日本地球惑星科学連合2018年大会

講演情報

[JJ] 口頭発表

セッション記号 S (固体地球科学) » S-VC 火山学

[S-VC41] 活動的火山

2018年5月22日(火) 10:45 〜 12:15 コンベンションホールA(CH-A) (幕張メッセ国際会議場 2F)

コンビーナ:前田 裕太(名古屋大学)、三輪 学央(防災科学技術研究所)、青木 陽介(東京大学地震研究所、共同)、西村 太志(東北大学大学院理学研究科地球物理学専攻)、大倉 敬宏(京都大学大学院理学研究科附属地球熱学研究施設火山研究センター)、奥村 聡(東北大学大学院理学研究科地学専攻地球惑星物質科学講座)、小園 誠史(東北大学大学院理学研究科地球物理学専攻)、座長:楠城 一嘉(静岡県立大学)、熊谷 博之

11:45 〜 12:00

[SVC41-23] 高周波地震波の震源振幅に基づく噴煙高度推定システムの開発

*森 亜津紗1熊谷 博之1Galvis Beatriz2Londono John2 (1.名古屋大学大学院環境学研究科地球環境科学専攻、2.コロンビア地質調査所)

噴火時に噴出量や噴煙高度を迅速に把握し伝達することは、火山周辺住民や航空機の安全確保において重要である。しかし、悪天候時や夜間の噴火では噴煙高度の推定は特に難しい。火山監視には一般的に地震計が用いられており、噴火に伴い様々な地震波が観測される。特に爆発的かつ定常的な噴火であるプリニー式噴火に伴い発生する噴火微動については、その振幅の大きさが噴煙高度と相関を持つことがいくつかの火山において報告されているが、これらの相関関係の普遍性については確認されていなかった。

我々はこれまでに、霧島新燃岳、御嶽山とエクアドル・トゥングラワ火山の噴火微動の5-10 Hzの高周波地震波について解析を行い、震源振幅(As)と噴煙高度(H)の関係を調べた。Asは5-10 Hzのエンベロープ波形に対し最大振幅を含む10秒窓での平均振幅を求め、震源距離と非弾性減衰の効果を補正し全観測点で平均した値で、震源での最大振幅の大きさに相当する。我々はHAsの関数として表され、かつその関係がAsの値に応じてH = 6 kmを境に変化することを示した (Mori and Kumagai, JpGU, 2017 )。しかしH < 6 kmにおけるAsHの関係は、2011年1月の霧島新燃岳準プリニー式噴火のデータをもとに推定された関係であった。本研究では、さらにコロンビアのネバド・デル・ルイス火山の地震波・噴煙高度データについて解析を行った。今回解析したイベントは全て、3 km以下の噴煙を伴う小規模な噴火であった。ルイス火山で推定されたAsHの関係は、我々が推定していたH < 6 kmにおける関係式と整合的であった。
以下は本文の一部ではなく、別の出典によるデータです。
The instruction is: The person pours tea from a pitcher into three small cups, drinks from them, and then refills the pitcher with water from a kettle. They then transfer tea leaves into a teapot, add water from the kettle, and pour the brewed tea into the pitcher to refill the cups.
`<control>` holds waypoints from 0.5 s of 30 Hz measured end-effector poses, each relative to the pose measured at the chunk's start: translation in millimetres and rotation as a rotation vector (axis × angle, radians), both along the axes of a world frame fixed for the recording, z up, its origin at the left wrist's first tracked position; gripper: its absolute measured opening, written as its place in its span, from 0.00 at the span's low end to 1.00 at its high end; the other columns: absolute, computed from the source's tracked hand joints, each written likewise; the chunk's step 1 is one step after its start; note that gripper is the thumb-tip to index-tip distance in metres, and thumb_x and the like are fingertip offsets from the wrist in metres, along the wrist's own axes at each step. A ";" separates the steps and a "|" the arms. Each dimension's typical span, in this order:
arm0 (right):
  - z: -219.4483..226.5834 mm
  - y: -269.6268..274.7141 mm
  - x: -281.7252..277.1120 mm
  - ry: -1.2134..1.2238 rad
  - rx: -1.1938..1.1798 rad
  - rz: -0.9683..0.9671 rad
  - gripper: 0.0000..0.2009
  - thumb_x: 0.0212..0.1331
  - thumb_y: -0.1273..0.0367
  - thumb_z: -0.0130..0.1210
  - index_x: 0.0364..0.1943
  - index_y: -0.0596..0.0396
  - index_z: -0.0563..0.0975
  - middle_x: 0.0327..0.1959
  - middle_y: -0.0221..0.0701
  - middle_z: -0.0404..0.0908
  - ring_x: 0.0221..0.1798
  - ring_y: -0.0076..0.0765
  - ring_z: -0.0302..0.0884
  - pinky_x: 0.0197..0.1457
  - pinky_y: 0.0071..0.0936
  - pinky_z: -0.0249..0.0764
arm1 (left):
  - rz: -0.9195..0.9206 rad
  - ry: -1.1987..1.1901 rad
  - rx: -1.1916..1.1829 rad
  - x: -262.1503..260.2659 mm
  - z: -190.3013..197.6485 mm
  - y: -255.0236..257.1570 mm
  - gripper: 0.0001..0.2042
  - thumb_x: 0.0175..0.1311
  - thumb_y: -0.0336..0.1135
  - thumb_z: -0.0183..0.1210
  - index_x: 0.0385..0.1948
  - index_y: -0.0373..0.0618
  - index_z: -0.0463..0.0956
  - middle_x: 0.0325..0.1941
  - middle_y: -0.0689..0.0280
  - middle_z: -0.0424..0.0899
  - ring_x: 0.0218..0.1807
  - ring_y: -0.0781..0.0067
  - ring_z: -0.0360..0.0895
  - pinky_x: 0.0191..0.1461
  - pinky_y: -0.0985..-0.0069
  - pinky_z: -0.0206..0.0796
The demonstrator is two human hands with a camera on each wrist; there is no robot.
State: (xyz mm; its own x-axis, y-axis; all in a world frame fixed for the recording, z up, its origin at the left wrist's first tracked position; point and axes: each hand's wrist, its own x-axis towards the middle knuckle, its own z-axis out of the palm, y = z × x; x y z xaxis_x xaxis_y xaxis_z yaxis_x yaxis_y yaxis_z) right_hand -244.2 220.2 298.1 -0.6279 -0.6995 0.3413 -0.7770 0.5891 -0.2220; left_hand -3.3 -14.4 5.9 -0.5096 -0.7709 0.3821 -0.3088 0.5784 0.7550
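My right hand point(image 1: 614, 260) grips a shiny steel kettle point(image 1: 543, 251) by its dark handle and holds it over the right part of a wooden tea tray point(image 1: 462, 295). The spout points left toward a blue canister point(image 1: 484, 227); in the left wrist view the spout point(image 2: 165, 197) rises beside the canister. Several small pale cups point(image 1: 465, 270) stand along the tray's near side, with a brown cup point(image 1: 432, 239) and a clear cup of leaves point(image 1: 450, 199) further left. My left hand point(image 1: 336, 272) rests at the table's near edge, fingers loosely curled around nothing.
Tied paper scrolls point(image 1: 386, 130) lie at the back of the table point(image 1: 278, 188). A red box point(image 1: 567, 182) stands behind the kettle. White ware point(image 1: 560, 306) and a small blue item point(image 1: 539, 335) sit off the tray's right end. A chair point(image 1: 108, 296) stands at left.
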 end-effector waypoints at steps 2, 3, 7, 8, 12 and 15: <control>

上記の結果に基づき、我々はAsを用いた高周波地震波解析に基づく即時的な噴煙高度推定システムを開発した。このシステムはAsHの推定を1分毎に自動で行い、Asが閾値を超えた場合に、推定したAsH、地震マグニチュ―ドの値、最大振幅の時刻と観測波形、観測点配置図を示した画像ファイルを自動的に作成する。まず、各観測点の1分間の速度波形データに対し5-10 Hzのバンドパスフィルタをかけ、エンベロープ波形を計算する。エンベロープ波形に対し、10秒窓を5秒ずつオーバーラップさせながら各窓に対して平均振幅を求め、震源距離と非弾性減衰の効果を補正し、観測点数で平均した値(Ask)を求める。Askは各窓における震源振幅に相当する。本システムでは、1分間の波形データにおけるAskの最大値を震源振幅(As)と定義した。次に推定したAsの値から、AsHの関係を用いて噴煙高度をkmとフィートの両方で計算する。本システムにはLinuxを用いており、GMT (Wessel and Smith, EOS, 1998) により作成された画像ファイルをWebブラウザで閲覧することができる。本システムは噴火情報のリアルタイムでの提供やデータベースの作成に役立つと考えられる。